Vulnerables es una palabra que nos queda a la medida. Somos como niños recién nacidos a quienes no se puede exponer al aire, al sol, al ruido ni a nada que medianamente nos afecte. Estamos desprotegidos y sin abrigo, prácticamente a merced de todo. Si llueve nos enfermamos, si nos da el sol se quema la piel y si sopla el viento nos atacan los virus. Sin ánimo de ser pesimista, estamos fritos.
No es exagerado. Fíjese, por ejemplo, en los días que medio llovió. Si leyó los diarios, algunos pueblos se inundaron, los asentamientos se cayeron, las carreteras se arruinaron y las montañas se vinieron. ¿No es esto vulnerabilidad? Cualquier cosa nos hace daño. Estamos a merced de la naturaleza, de los hombres, de los países y hasta de Dios.
Si medio tiembla se caen las casas, una depresión tropical inunda los ríos y pequeños vientos botan las casas. Con tantas desgracias a flor de piel no es complicado imaginar lo fácil que es volverse creyente. En realidad, como dicen los protestantes, uno tendería a creer que en Guatemala «sólo Dios salva». Y, claro, si uno no muere por una desgracia natural sólo basta esperar un poco para que un bandido nos mate en una esquina.

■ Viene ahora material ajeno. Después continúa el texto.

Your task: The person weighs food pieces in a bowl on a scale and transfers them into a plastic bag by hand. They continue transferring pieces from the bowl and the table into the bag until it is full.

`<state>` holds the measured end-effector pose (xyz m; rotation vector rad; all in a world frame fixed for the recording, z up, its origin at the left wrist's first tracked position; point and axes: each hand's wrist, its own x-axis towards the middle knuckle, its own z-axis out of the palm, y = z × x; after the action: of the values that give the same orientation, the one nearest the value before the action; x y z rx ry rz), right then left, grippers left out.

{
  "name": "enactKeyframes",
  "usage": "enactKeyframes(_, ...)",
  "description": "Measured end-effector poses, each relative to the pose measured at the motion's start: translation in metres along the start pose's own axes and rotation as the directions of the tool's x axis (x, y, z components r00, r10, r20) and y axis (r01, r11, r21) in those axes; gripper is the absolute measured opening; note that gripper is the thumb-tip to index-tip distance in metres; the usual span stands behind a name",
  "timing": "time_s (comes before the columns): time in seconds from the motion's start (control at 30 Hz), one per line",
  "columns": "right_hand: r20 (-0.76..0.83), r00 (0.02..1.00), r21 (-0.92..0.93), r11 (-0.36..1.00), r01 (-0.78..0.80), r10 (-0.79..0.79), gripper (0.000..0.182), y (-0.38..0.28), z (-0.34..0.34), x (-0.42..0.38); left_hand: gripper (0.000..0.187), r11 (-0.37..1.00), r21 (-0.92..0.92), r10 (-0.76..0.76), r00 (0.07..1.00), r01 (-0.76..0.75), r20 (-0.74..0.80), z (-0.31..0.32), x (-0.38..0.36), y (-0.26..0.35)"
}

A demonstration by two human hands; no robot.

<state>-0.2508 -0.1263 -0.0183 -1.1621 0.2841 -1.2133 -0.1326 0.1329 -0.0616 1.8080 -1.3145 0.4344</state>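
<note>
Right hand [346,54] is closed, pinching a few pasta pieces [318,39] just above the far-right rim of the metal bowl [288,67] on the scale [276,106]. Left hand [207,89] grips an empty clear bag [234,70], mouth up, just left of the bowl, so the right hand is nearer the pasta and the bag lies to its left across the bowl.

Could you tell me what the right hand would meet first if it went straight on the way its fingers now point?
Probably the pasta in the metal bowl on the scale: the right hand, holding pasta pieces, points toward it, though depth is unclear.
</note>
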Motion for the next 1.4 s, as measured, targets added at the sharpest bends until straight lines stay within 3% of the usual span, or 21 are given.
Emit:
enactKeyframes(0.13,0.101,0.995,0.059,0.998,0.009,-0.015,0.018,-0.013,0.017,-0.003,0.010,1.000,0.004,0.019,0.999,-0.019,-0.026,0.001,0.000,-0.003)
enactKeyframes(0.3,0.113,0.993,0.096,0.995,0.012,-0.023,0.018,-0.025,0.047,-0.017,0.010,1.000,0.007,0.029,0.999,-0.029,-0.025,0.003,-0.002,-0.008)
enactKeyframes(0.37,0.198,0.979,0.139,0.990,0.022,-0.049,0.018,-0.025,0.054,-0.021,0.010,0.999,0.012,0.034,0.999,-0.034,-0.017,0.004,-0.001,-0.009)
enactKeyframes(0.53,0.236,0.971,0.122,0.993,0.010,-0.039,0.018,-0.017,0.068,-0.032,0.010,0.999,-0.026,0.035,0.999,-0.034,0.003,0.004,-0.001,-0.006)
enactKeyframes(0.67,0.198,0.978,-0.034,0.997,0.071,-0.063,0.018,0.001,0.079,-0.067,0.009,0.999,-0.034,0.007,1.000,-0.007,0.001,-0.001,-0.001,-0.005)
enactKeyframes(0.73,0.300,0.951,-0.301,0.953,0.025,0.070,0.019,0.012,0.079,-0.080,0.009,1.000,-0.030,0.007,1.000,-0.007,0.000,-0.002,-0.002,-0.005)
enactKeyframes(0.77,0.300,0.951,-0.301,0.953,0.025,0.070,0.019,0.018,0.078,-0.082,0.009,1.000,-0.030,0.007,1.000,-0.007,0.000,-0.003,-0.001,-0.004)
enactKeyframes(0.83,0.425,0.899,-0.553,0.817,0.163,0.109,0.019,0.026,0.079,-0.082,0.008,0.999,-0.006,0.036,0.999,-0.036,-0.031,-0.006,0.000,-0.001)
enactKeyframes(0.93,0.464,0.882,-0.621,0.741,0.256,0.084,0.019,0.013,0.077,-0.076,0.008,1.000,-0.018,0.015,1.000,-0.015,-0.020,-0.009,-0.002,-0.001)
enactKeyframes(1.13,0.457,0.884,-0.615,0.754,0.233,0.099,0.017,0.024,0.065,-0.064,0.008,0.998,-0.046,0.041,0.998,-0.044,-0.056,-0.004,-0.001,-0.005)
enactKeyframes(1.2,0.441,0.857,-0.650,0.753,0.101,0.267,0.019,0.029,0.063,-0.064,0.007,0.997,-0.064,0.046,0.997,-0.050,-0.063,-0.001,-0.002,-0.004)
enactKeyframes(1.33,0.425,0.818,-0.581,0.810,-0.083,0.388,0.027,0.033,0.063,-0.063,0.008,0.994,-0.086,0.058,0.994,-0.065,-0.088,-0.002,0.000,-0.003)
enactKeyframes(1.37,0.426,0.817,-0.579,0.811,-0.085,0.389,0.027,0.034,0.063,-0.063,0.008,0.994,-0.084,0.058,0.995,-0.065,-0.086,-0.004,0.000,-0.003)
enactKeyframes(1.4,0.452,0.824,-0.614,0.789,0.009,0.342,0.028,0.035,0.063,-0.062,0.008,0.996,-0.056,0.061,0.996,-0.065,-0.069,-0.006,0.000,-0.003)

Total que la muerte ha hecho del país su lugar favorito de descanso. Son muchos nuestros lados flacos. Asumamos que tenemos suerte de no morir por la vulnerabilidad frente a la naturaleza, hay otras formas de exposición: la economía, la violencia, los políticos, los vicios y un etcétera que mientras terminamos la lista puede que muramos por algún rayo atraído por la computadora.
Estamos desnudos frente a los vaivenes de la economía de los países ricos. Si sube el petróleo estamos fritos, si Estados Unidos tiene recesión nos hundimos, si Europa otorga subvenciones a la agricultura nos arruinamos. ¿Qué podemos hacer ante tanta flaqueza? Casi nada. Mientras tanto, sigamos con la lista. Si no morimos por los efectos del calentamiento global, por el asesino de la esquina o por la recesión de los Estados Unidos, podemos desaparecer por las acciones de los políticos.
De hecho morimos todos los días a causa de nuestros políticos. Somos vulnerables, entre otras cosas, porque tenemos políticos de pacotilla. Parte de nuestra pobreza (una vulnerabilidad muy grande) se debe a que los políticos no sólo no trabajan porque se dan la gran vida viajando y gastando el dinero del erario público, sino también porque cuando deciden hacerlo sólo tienen ocurrencias de gente poco sensata. Ahí los tiene, por ejemplo, discutiendo la eliminación del impuesto al combustible, citando a los ministros por deporte e inventando puestos de trabajo como asesores para sus amigos. Nuestra vulnerabilidad, entonces, abarca a la clase política.
Estamos fritos, somos como niños expuestos a morir por gripe y diarrea. Todo nos hace daño. Y lo peor es que no tenemos ningún papá bueno (ni mamá) que nos abrigue y nos ofrezca cariño para superar las limitaciones. De modo que, para terminarla de amolar, somos niños huérfanos. ¿Puede haber algo peor? Menos mal que están las iglesias para irse a refugiar, el problema es que algunos ya no encontramos consuelo ni en esos tristes, oscuros y muy contaminados lugares. Que Dios nos coja confesados.